Carceri, un detenuto su tre ha l’epatite (e chi ha l’Hiv spesso non lo sa)

Gli infettivologi lanciano l’allarme: la situazione sanitaria delle carceri italiane è sempre peggio. Due detenuti su tre sono malati. Di questi il 48% è affetto da una malattia infettiva. Uno su tre ha l’epatite (i sieropositivi invece sono in diminuzione).

Questo è quanto emerge dall’indagine della SIMSPe, la Società italiana di medicina e sanità penitenziaria che si occupa della tutela della salute dei detenuti.

A dare i dettagli è Sergio Babudieri, docente di Malattie infettive all’Università di Sassari: «La peculiarità della medicina penitenziaria è che anche le persone che sono sane ricadono sotto la giurisdizione del magistrato di sorveglianza che ha la responsabilità della loro salute. Per sapere che una persona non è malata è necessario comunque un atto medico. Quindi stiamo parlando di 60mila persone giornalmente in carcere e di circa 100-110mila che sono transitate nel sistema penitenziario italiano nel corso di ogni anno: una popolazione simile ad una media città italiana che ha una serie di forti esigenze in tema di salute».

Dunque su 60mila persone, almeno una patologia è presente nel 60-80% dei casi: le malattie infettive sono quelle più diffuse, seguono i disturbi psichiatrici (32%), le malattie osteoarticolari (17%), quelle cardiovascolari (16%), problemi metabolici (11%) e dermatologici (10%).
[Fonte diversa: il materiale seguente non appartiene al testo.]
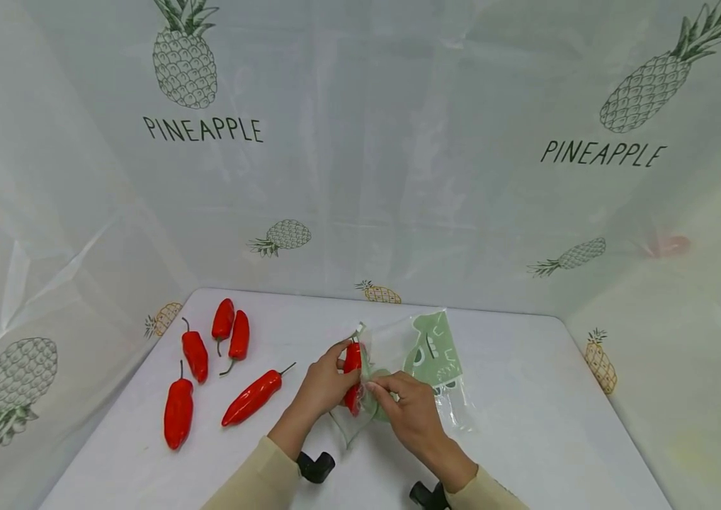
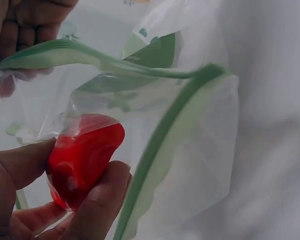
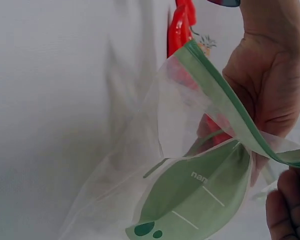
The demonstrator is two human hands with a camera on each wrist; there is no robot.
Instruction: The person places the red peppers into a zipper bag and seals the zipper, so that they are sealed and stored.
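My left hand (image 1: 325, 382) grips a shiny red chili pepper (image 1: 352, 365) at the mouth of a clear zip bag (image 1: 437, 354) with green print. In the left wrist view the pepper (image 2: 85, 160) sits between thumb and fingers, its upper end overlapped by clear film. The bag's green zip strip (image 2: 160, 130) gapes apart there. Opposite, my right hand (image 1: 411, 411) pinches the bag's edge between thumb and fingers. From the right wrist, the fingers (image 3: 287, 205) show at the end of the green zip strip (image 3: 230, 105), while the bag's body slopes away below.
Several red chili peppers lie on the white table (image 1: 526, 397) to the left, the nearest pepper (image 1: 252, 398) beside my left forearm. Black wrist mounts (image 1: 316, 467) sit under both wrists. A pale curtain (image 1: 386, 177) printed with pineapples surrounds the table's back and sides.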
I numeri dei sieropositivi sono in diminuzione ma, secondo l’SIMSPe,  il tasso di trasmissione stimato dalle persone Hiv+ consapevoli si aggira tra l’1.7% e il 2.4%. Di quasi 6 volte superiore è quello stimato dalle persone Hiv+ inconsapevoli, che raggiunge anche il 10%.
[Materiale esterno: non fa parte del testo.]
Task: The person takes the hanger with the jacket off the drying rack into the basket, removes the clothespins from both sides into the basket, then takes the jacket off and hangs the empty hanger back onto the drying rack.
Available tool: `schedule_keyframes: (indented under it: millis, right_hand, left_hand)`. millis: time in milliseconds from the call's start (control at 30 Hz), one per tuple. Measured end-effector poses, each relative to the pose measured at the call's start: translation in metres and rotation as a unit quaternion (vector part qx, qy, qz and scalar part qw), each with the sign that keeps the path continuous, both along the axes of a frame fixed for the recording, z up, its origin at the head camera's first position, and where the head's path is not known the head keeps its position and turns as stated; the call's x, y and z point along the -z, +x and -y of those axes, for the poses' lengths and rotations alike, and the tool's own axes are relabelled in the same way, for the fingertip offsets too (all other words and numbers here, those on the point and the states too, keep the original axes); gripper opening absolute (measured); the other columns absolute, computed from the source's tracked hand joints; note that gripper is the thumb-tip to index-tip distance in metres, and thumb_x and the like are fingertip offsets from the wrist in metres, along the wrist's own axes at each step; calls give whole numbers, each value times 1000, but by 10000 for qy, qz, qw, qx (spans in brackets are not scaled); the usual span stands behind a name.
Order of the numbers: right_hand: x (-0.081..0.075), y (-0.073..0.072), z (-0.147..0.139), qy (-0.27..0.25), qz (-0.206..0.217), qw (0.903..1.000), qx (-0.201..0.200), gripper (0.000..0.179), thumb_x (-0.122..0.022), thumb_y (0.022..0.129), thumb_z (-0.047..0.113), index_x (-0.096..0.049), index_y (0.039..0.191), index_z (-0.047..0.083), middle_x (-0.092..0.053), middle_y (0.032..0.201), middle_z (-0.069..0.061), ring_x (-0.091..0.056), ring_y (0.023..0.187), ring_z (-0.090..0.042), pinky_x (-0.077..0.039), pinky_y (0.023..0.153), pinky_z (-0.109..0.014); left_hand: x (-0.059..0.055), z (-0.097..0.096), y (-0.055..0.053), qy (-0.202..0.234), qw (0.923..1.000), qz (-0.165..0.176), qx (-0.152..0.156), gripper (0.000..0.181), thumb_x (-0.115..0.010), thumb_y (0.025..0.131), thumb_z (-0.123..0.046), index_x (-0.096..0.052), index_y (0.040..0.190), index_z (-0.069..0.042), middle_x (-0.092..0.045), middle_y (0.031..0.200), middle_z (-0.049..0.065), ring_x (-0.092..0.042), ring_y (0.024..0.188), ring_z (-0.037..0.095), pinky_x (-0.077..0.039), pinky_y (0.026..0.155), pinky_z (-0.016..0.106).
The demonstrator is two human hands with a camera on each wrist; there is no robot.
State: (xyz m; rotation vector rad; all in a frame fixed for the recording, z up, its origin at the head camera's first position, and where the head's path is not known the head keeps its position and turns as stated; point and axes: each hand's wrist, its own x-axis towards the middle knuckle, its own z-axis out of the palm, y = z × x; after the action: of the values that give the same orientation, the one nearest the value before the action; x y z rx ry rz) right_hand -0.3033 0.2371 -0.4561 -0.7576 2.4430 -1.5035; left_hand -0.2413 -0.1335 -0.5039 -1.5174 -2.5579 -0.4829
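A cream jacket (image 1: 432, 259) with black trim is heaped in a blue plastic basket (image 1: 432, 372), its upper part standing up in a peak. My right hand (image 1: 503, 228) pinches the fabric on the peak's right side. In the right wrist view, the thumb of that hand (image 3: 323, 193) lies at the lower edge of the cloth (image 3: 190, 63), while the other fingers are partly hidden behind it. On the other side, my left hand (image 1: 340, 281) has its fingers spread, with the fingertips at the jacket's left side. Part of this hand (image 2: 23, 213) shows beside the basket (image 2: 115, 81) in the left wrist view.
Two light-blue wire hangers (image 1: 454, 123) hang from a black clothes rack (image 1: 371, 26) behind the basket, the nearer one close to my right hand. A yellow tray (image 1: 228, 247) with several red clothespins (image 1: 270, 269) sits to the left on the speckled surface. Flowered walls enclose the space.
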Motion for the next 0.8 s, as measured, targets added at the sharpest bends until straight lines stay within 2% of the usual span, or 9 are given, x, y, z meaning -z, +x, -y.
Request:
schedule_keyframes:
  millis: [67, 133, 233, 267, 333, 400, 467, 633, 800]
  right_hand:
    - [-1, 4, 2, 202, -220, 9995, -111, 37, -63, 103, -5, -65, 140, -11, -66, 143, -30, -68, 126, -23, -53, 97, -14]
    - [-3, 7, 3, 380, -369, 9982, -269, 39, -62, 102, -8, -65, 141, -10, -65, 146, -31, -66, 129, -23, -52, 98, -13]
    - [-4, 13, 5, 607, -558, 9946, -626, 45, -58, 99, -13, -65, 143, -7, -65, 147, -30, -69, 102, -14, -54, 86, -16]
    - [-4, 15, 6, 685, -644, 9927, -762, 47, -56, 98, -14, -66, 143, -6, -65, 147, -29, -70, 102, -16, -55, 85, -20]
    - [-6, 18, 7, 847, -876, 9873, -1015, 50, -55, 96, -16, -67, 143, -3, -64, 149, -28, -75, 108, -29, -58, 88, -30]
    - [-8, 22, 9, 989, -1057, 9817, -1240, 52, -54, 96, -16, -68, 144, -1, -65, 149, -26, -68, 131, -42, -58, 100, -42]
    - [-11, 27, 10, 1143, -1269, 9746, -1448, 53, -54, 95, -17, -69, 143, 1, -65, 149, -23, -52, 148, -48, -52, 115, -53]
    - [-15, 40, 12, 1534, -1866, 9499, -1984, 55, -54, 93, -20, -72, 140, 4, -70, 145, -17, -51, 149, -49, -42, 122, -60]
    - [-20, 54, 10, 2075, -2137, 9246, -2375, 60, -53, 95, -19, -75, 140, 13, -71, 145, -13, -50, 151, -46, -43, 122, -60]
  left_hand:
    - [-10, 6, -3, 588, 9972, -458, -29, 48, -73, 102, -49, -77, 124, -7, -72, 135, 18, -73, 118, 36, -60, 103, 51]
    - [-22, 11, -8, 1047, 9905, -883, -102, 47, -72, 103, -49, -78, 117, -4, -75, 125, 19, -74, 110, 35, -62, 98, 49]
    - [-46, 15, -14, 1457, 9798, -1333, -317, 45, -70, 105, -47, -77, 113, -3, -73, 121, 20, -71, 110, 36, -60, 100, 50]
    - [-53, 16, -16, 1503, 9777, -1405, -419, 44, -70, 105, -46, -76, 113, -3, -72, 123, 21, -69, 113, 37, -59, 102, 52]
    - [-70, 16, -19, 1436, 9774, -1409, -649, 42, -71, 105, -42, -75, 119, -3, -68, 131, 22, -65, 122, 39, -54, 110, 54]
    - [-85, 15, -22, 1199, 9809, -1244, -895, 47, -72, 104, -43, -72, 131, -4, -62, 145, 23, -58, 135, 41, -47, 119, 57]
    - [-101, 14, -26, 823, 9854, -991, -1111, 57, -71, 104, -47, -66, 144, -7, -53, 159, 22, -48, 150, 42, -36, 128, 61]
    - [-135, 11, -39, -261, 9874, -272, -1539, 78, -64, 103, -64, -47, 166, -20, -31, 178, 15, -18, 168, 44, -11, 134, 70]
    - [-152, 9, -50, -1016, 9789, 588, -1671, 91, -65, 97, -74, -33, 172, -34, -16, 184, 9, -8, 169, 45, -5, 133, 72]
«In carcere – sottolinea il prof. Babudieri – si concentrano persone che hanno comportamenti di vita che sono a rischio dell’acquisizione di una serie di malattie non solo infettive, ma anche di tipo metabolico, come ad esempio obesità, fumo, alcolismo. Da ciò si evince evidentemente che il carcere è un ambito in cui la sanità pubblica può più facilmente intercettare persone che, una volta invece diluite nella popolazione generale, è più difficile incontrare».